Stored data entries
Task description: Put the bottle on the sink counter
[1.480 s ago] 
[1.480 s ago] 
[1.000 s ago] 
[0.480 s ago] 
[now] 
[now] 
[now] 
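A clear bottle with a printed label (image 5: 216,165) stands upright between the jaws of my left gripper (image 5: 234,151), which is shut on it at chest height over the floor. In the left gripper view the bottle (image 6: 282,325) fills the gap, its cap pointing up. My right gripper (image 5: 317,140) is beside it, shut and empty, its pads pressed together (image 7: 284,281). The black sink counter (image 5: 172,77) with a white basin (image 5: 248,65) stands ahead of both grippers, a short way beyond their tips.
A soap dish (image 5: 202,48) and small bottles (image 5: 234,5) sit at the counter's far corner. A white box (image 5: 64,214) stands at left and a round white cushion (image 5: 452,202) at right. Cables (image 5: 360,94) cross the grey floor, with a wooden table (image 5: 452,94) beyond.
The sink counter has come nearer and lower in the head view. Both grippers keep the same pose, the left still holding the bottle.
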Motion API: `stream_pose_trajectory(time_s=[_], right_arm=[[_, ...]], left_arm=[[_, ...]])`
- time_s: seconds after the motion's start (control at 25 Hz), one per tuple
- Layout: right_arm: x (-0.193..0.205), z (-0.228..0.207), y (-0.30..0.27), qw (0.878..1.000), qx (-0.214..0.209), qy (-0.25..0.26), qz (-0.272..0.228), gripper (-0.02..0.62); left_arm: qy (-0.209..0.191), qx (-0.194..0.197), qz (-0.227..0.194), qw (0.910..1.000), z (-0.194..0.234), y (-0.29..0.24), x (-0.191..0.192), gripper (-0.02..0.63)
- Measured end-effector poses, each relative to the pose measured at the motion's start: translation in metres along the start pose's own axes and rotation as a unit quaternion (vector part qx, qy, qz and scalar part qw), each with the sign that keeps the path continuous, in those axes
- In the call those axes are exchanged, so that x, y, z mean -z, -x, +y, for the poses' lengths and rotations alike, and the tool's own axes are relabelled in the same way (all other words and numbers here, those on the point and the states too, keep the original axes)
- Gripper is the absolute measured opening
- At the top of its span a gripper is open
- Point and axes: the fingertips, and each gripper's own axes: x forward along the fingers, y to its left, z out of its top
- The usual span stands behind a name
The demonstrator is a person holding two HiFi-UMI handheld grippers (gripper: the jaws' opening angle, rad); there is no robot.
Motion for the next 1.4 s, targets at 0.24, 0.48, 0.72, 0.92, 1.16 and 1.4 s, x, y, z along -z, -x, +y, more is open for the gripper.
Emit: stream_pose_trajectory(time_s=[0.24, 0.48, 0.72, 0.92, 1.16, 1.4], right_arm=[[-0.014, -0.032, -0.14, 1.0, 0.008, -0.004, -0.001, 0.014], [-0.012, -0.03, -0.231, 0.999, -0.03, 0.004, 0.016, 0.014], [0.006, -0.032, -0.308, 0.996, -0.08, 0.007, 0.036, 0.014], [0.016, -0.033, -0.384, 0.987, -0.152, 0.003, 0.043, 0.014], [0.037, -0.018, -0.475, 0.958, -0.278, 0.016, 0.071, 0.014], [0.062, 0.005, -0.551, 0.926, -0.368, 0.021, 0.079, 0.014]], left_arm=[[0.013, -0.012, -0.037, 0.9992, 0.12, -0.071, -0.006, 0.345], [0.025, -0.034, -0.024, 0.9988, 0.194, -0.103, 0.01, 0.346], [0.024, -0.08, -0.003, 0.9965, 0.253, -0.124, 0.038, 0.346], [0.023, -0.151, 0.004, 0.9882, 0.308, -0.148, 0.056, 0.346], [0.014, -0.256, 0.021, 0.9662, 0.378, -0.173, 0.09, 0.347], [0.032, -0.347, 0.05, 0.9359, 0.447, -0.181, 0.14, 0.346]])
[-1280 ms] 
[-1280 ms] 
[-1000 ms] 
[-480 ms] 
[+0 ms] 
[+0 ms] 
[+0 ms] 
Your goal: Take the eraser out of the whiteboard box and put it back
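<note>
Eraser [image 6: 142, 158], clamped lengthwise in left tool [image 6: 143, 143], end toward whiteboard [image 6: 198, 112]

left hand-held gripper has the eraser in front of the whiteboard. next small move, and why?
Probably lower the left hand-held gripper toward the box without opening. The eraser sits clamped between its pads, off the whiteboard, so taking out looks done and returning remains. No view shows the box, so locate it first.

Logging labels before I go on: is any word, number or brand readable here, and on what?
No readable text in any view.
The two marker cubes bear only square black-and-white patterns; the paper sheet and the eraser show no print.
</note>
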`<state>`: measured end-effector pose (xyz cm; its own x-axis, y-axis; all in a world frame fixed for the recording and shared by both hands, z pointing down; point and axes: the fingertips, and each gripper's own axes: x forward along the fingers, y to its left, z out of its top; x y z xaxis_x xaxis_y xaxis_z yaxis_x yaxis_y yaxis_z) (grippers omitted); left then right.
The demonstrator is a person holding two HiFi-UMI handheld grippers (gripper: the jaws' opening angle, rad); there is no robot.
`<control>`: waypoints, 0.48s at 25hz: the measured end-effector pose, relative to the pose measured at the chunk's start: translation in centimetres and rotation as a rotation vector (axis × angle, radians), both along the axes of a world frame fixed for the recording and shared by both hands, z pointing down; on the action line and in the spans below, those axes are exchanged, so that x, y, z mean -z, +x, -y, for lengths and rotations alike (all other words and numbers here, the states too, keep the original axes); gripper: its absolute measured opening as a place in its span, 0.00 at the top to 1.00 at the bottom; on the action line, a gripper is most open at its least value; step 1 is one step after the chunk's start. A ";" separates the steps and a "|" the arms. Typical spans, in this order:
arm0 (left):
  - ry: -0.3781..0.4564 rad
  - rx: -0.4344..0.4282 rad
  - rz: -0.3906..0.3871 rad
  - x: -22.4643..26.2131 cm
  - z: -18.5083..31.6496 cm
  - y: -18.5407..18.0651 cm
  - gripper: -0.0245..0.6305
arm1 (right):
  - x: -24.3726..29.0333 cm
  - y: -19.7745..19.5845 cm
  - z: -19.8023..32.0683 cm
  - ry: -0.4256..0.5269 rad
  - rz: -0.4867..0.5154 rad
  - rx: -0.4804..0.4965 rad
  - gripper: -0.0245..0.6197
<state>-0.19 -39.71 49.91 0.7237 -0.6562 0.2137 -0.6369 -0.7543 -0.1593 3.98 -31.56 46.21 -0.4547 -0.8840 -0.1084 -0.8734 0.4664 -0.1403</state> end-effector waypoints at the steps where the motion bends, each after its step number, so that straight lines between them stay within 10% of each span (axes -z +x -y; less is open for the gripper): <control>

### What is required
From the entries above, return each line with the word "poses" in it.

### Solution below
- Measured end-effector poses, each relative to the pose measured at the motion's start: translation in metres along the start pose's own axes and rotation as a unit quaternion (vector part qx, qy, qz and scalar part qw), each with the sign that keeps the path continuous, in those axes
- In the call those axes are exchanged, so that x, y, z mean -z, -x, +y, for the poses' lengths and rotations alike, and the tool's own axes are relabelled in the same way (all other words and numbers here, those on the point and the states too, keep the original axes)

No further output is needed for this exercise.